Il n'est pas le seul à le penser. La directrice générale de l'Organisation mondiale du commerce, Ngozi Okonjo-Iweala, a qualifié l'aide étrangère de « chose du passé » lors d'une réunion avec les dirigeants africains en février.
De son côté, Karlan, l'ancien économiste de l'USAID, ne pense pas que l'USAID redeviendra un jour l'acronyme ou l'institution qu'elle était autrefois, et même si c'est généralement une très mauvaise chose , il y voit une lueur d'opportunité.
Pourtant, il n'est pas certain de croire qu'un véritable changement de paradigme dans l'aide humanitaire soit en marche. « La solidarité me semble être une façon plus douce de parler de soft power », a-t-il réfléchi, même si des pays comme l'Espagne ou l'Irlande ne cherchent pas forcément à obtenir des droits de survol pour leurs militaires.
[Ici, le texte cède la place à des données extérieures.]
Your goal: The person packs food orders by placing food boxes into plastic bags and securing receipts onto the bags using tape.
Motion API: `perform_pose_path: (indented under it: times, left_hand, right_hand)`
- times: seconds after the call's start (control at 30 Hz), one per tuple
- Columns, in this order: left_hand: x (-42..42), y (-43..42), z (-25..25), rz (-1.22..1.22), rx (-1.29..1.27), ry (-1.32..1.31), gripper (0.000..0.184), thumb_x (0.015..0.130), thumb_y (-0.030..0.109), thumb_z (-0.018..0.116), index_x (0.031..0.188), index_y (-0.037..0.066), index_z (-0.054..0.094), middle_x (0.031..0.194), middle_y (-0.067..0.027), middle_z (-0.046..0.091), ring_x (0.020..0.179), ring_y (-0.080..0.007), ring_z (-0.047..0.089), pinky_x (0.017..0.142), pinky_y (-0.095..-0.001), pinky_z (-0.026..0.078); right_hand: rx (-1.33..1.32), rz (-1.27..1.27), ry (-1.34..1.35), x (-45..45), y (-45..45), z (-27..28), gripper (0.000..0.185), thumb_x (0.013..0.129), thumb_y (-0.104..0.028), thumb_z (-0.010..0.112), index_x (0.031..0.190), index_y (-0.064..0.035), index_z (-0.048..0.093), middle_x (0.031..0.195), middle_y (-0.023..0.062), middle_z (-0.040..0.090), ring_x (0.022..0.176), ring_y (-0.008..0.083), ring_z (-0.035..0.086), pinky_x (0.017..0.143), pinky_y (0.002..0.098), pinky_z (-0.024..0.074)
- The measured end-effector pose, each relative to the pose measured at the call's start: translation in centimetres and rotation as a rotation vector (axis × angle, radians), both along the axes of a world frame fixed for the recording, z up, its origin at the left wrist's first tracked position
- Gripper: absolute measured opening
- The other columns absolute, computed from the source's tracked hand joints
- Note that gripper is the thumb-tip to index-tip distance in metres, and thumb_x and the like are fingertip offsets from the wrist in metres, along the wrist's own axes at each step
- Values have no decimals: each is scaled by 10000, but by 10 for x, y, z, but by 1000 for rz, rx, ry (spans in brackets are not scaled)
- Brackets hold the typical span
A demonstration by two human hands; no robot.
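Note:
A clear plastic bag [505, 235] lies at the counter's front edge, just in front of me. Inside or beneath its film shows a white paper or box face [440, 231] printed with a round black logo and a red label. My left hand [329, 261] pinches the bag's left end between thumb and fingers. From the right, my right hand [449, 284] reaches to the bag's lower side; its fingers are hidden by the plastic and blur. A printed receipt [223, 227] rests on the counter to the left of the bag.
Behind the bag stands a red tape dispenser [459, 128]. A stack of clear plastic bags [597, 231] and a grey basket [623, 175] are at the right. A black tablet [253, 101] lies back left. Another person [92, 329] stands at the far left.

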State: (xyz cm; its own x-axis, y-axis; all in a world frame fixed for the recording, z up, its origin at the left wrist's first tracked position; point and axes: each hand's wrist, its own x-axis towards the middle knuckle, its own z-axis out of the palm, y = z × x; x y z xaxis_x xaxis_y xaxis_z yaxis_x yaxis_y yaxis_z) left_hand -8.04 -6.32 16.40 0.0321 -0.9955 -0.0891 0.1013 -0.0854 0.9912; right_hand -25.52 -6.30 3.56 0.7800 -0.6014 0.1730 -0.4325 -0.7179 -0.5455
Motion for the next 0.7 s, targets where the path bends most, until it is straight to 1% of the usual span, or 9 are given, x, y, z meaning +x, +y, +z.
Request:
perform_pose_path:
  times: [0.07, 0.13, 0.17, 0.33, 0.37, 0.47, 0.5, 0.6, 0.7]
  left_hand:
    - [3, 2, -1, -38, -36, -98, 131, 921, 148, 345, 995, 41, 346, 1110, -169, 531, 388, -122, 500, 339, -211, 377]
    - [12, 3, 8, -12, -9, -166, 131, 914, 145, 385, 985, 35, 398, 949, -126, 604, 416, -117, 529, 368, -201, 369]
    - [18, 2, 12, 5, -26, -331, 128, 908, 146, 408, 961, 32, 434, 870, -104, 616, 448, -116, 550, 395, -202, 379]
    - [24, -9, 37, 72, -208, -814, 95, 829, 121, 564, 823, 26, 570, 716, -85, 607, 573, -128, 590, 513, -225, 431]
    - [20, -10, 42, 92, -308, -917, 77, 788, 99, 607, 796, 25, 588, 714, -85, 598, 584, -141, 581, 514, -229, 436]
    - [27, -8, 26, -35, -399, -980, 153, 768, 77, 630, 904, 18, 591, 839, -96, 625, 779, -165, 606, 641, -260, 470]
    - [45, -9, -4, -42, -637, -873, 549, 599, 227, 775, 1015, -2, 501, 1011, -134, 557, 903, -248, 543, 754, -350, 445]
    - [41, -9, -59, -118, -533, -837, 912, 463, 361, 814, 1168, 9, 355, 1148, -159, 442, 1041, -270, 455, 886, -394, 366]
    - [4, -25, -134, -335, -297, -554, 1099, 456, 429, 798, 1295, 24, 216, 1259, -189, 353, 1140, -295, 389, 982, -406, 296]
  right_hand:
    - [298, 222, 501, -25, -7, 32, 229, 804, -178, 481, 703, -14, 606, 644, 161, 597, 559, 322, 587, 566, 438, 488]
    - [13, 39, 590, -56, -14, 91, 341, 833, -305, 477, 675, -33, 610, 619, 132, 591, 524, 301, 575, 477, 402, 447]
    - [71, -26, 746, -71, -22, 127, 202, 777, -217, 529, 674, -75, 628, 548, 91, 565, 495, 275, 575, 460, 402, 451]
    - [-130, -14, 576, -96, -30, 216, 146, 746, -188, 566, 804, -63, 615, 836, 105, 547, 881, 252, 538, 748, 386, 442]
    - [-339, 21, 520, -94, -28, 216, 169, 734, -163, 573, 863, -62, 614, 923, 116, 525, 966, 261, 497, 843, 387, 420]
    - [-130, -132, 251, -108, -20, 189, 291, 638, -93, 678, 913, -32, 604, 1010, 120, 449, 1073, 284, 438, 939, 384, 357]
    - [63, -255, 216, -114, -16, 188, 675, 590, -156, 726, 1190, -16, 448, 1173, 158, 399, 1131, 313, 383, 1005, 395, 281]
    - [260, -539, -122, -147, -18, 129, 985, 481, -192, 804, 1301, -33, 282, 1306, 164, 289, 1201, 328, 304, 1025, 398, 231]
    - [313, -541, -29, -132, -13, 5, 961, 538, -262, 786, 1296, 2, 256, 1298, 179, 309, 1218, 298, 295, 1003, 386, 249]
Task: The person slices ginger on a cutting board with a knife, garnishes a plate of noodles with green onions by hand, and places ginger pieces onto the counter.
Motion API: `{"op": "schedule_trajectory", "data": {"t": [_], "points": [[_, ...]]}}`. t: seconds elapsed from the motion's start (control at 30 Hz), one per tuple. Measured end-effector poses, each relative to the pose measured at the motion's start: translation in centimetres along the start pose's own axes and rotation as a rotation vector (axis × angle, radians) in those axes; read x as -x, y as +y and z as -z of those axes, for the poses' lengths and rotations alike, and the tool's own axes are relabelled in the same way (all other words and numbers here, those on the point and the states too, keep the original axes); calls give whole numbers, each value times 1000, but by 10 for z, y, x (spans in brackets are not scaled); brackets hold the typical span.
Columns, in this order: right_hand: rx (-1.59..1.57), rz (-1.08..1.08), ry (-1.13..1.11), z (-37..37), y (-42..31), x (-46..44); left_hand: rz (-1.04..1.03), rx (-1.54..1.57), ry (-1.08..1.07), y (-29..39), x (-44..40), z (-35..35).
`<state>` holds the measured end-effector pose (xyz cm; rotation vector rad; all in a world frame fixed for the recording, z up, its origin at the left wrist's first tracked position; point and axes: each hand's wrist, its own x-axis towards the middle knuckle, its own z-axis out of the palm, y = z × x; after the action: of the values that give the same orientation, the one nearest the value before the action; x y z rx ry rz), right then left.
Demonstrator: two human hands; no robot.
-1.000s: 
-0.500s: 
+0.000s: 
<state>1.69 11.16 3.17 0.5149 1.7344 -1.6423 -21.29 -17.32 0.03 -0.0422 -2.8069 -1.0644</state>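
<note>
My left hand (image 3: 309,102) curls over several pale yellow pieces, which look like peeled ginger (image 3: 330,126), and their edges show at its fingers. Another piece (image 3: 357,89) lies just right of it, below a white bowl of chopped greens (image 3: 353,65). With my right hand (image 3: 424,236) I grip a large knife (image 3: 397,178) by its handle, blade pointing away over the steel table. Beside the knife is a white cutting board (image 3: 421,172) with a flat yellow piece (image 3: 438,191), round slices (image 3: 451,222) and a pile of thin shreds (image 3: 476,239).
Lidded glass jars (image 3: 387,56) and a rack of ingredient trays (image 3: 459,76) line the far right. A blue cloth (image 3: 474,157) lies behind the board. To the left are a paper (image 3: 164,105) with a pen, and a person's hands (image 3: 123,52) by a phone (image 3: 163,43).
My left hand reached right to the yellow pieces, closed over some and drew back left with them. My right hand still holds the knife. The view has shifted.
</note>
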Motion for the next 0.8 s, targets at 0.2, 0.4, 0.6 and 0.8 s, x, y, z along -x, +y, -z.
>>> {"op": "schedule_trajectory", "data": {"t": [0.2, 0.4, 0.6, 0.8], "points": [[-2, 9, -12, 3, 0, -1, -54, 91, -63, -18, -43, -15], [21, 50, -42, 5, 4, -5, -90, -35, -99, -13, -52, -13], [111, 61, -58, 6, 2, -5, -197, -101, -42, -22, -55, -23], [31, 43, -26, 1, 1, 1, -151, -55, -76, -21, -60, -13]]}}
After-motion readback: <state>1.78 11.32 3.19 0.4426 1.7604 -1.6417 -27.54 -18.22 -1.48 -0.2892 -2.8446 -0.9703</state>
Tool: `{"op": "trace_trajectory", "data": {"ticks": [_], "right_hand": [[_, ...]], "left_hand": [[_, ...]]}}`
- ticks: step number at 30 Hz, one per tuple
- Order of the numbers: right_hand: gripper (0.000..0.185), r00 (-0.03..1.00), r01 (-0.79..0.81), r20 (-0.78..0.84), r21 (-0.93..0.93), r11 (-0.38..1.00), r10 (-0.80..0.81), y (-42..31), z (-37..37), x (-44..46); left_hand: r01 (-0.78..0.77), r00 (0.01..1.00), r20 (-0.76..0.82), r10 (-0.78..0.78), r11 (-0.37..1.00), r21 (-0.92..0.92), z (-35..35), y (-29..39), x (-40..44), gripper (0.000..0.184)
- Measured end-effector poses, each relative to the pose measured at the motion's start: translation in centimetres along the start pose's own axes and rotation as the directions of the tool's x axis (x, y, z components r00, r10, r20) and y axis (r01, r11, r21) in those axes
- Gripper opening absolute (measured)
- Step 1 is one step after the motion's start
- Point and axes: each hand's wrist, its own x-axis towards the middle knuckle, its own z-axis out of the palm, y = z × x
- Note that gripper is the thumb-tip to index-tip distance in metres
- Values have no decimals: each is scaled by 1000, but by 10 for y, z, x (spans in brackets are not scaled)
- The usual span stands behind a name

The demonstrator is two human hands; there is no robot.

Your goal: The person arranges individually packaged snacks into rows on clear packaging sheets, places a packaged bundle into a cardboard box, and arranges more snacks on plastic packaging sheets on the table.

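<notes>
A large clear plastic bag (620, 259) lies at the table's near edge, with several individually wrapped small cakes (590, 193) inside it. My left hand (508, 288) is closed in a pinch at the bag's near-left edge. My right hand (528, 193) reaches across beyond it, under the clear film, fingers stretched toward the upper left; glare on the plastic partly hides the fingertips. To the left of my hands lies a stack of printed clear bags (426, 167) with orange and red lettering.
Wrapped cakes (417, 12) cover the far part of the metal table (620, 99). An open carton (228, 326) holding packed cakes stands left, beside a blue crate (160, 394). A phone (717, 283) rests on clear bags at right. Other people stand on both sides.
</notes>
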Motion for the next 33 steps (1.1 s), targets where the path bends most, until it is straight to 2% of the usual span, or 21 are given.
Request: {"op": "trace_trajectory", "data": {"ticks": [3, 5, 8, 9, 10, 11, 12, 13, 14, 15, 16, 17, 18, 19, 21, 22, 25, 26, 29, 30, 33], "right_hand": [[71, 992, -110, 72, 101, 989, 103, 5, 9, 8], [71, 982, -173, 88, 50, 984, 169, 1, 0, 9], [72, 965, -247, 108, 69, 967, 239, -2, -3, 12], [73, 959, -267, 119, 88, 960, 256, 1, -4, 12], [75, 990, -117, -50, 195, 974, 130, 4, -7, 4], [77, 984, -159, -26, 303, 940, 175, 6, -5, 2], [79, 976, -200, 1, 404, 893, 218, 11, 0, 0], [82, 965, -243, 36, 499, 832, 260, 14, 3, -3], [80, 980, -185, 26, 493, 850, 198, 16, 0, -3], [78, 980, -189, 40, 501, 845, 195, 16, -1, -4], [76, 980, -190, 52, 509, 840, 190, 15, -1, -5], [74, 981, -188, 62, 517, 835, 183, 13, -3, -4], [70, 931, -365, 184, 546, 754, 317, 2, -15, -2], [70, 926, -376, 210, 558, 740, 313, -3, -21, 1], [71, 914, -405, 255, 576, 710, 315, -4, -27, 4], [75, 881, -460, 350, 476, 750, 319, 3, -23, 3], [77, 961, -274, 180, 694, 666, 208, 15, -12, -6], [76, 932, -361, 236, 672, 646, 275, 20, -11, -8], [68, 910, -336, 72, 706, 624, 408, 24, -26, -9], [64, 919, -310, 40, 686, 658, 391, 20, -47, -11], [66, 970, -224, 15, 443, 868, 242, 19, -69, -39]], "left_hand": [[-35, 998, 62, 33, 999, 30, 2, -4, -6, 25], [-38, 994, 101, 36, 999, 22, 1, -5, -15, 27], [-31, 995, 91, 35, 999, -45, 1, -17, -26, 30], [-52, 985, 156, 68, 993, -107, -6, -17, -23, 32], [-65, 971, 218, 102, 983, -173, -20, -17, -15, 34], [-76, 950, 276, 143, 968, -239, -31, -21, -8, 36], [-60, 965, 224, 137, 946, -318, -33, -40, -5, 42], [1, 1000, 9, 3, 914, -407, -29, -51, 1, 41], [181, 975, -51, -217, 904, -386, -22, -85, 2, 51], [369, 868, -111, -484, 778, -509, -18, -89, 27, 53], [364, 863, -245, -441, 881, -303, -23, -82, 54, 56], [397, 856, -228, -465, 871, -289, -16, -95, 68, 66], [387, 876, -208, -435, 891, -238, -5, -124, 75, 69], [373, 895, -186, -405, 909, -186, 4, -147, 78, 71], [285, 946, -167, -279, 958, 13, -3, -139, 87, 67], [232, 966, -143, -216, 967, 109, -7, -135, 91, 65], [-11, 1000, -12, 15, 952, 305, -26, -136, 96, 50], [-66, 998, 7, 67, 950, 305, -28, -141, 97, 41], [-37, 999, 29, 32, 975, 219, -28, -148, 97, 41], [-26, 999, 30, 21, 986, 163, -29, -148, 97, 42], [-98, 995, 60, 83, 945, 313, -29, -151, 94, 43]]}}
Ce dont il est certain, c'est que les États-Unis évoluent dans une direction très différente. Si le soft power de l'Espagne s'affaiblit, celui des États-Unis se calcifie en quelque chose de plus toxique, de plus transactionnel et – comme Karlan aime à le souligner – de moins efficace qu'auparavant.
« Imaginez un mariage où vous ne faites jamais preuve de considération pour votre partenaire, simplement parce que vous vous souciez de lui », a-t-il déclaré. Au lieu de cela, tout est une question de négociation. « Ce n'est pas une relation saine. Nous risquons de perdre ces relations et ces amitiés durables. »
Au moment où les États-Unis seront prêts à leur rouvrir la porte, ils pourraient se retrouver face à un monde qui a déjà évolué.